Choosing a side

After 20+ games made from our first few weeks together and the JDE Showcase, it was time to decide our next steps. We broke down into two units to flesh out and design how to make these games something unique for our players to remember. We didn’t want to make a game already out, but with a different wrap around it. So we looked at the feedback surveys and notes from our Showcase the week before for input. Some games had a lot of potential based off the feedback and team ideas while others had its limit.

When both units were done brainstorming every game to pursue, we came back together to pitch our ideas to each other. The Showcase feedback really helped our pitching session since we had various developers of major game companies as well as judges of major festivals like IGF and IndieCade. This helped structure major things festivals can look for (marketing, innovation, polished, etc.).

From endless pitching and brainstorming, we soon came down to three games the teams and feedback had a strong passion for; Humani Tsunami, Snow Angel, and Stay Cool! We ended up putting Stay Cool on the side because it targeted a specific audience, being a game of using four DDR Pads. With over 10 members and team experience, we decided it was possible to split the team in half. They would spend a month working on Vertical Slice and decide where to go from there.

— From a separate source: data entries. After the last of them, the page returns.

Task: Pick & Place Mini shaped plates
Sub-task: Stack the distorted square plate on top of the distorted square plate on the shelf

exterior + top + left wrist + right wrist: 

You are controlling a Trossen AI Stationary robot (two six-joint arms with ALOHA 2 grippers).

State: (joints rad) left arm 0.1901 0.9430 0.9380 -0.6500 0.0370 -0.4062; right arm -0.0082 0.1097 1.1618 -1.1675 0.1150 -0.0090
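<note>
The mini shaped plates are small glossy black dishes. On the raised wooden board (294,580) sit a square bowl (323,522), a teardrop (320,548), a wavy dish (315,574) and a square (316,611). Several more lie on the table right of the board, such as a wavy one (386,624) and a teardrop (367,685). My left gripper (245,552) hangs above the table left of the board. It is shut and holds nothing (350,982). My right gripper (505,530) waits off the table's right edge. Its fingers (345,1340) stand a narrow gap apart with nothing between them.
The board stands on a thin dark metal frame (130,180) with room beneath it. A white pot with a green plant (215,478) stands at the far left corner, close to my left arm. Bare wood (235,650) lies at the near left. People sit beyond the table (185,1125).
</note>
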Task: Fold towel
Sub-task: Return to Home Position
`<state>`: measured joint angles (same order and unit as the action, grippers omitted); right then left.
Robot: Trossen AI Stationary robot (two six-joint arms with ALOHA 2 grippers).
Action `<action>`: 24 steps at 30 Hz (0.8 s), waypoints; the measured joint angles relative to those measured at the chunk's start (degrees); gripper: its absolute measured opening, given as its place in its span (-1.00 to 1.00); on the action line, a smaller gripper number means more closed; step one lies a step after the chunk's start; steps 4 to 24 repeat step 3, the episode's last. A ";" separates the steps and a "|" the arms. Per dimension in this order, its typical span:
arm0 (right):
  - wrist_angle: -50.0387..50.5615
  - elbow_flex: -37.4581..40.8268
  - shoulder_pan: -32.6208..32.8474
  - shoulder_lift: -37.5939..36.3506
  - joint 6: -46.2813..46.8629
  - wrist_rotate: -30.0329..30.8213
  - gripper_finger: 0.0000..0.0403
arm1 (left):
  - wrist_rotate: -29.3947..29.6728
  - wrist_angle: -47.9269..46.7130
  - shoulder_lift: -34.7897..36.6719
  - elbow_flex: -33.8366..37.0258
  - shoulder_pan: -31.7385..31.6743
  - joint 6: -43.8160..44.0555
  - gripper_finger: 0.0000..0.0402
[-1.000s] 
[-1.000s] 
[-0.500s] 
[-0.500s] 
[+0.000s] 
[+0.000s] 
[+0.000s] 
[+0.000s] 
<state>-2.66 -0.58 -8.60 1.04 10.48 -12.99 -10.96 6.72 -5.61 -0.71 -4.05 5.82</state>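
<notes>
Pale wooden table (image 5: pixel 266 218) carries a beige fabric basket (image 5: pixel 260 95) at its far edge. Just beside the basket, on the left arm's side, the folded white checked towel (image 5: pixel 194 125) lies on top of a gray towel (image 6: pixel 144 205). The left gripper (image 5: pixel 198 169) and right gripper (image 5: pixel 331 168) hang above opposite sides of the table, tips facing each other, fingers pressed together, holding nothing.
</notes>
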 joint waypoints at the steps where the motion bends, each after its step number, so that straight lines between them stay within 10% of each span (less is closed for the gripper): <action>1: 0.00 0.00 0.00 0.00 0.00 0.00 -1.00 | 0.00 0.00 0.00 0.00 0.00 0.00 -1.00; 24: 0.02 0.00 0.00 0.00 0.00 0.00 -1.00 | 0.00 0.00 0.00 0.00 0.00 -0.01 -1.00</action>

Later the Producers talked to each member one on one to figure out which game they would like to pursue. With that they broke down team balance with concentrations then figured out how to balance it without audio and art contractors. Below is the team split in half for our Vertical Slice Stage.

 

JDE Civil War (No Text)
Humani Tsunami (Above) / Snow Angel (Below)

Ending Creativity

This was the final Creative Jam happening during the summer where people can imagine games beyond any scope. There wasn’t a theme, just the opportunity to make whatever members thought of in the past.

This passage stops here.